#### [EXERCISE]
Restate word for word the lines of the entries below, starting with the line that holds "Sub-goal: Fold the" and ending with the line that holds "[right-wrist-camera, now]", and no others.

#### [DATA LISTING]

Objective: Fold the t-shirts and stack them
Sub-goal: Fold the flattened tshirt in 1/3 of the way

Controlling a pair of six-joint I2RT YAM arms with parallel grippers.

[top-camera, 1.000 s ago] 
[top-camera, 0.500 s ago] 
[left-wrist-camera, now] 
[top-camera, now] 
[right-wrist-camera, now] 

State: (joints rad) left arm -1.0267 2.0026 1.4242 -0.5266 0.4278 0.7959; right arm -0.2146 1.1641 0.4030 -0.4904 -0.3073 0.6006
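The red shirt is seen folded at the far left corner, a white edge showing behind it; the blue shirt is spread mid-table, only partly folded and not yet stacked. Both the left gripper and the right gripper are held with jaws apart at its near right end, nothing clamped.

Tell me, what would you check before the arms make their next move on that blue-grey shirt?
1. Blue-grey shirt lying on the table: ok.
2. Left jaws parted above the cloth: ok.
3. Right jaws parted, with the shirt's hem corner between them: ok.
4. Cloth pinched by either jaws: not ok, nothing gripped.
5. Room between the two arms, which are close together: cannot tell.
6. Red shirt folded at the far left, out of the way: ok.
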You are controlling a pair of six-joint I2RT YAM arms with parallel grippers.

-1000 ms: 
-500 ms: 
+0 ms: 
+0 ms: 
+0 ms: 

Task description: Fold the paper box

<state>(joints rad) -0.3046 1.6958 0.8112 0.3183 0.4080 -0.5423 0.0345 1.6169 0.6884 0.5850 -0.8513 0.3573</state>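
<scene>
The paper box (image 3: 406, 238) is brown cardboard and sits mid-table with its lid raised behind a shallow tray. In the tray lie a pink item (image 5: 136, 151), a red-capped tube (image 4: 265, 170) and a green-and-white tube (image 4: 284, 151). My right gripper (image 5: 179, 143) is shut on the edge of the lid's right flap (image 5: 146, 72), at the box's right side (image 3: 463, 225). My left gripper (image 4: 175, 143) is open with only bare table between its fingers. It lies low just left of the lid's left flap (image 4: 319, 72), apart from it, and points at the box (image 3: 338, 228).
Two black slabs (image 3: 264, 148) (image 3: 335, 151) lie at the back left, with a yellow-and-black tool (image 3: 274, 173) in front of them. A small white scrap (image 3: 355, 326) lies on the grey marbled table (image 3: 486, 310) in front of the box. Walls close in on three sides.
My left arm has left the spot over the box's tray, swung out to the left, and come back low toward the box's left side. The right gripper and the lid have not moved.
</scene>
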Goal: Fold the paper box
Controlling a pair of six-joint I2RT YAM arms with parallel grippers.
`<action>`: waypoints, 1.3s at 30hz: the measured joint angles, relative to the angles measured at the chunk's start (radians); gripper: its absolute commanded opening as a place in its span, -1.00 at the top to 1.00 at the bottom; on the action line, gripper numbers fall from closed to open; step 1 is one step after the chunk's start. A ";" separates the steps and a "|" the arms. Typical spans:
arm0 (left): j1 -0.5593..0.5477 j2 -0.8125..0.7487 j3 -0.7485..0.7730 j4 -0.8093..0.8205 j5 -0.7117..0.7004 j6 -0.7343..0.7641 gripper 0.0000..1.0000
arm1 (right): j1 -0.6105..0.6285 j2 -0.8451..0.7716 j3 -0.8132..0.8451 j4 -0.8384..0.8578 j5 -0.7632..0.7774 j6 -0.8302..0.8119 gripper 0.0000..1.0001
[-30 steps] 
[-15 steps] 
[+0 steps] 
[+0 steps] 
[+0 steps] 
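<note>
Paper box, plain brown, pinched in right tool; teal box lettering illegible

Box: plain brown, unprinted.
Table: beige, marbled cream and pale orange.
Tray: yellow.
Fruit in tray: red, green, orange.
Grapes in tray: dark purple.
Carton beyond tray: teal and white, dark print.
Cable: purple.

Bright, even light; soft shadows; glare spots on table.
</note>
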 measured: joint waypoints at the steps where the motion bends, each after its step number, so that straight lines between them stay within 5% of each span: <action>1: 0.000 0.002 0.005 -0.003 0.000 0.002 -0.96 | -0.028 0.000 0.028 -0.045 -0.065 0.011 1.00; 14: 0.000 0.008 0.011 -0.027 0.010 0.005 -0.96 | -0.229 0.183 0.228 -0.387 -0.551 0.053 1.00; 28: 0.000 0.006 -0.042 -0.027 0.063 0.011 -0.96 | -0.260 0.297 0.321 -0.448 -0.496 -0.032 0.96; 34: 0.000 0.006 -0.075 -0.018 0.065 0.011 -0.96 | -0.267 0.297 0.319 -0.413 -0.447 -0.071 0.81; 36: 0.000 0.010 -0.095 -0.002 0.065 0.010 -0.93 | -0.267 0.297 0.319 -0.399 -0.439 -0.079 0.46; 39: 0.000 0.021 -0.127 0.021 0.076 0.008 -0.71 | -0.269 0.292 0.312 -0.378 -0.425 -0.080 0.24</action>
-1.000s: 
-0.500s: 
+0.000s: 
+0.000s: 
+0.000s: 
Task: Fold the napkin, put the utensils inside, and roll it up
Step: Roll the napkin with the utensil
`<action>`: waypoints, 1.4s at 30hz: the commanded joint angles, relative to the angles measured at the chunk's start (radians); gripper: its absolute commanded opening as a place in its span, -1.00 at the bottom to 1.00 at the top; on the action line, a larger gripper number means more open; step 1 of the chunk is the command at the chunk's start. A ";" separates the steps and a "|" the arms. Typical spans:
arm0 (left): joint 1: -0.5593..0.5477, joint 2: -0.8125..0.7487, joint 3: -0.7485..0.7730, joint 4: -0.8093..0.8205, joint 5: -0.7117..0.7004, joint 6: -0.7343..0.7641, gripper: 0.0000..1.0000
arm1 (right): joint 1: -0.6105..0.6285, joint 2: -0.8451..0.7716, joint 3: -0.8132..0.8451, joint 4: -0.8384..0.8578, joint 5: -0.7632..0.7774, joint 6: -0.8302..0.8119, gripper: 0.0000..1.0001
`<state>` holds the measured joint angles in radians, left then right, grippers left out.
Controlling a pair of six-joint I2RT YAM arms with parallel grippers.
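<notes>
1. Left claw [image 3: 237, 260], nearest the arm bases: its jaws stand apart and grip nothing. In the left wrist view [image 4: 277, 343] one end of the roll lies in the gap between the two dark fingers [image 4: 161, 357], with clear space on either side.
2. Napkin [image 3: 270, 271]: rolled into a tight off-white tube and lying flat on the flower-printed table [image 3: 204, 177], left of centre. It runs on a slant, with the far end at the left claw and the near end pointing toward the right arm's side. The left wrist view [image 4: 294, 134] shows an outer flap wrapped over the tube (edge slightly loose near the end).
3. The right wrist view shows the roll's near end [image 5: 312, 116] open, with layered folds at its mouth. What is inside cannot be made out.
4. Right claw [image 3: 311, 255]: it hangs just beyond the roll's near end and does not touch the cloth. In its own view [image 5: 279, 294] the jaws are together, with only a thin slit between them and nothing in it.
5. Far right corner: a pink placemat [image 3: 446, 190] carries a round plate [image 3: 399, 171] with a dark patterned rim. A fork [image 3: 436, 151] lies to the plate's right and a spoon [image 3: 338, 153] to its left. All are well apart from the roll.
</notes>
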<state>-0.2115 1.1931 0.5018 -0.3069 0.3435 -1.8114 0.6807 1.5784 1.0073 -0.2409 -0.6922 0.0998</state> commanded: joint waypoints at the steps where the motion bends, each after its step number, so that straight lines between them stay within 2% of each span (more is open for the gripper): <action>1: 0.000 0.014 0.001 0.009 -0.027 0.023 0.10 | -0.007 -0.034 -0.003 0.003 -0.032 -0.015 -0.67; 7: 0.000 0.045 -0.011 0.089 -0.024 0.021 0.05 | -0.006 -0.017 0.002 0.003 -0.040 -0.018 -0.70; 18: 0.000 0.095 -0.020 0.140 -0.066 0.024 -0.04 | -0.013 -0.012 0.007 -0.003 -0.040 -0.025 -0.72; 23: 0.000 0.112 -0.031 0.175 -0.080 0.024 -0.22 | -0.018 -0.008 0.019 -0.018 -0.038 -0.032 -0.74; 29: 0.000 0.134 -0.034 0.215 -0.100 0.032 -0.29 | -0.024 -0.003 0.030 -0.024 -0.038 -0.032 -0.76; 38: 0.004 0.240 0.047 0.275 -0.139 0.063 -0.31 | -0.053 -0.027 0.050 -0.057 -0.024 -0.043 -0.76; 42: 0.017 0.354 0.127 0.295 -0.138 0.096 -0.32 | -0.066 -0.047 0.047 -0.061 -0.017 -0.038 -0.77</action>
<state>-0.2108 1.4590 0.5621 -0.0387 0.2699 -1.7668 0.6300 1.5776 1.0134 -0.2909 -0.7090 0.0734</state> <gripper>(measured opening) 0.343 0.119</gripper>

#### [RESULT OF THE TASK]
Sub-goal: Fold the flattened tshirt in 1/3 of the way

Controlling a pair of six-joint I2RT YAM arms with parallel grippers.

[top-camera, 1.000 s ago] 
[top-camera, 0.500 s ago] 
[left-wrist-camera, now] 
[top-camera, now] 
[right-wrist-camera, now] 

The response is now done.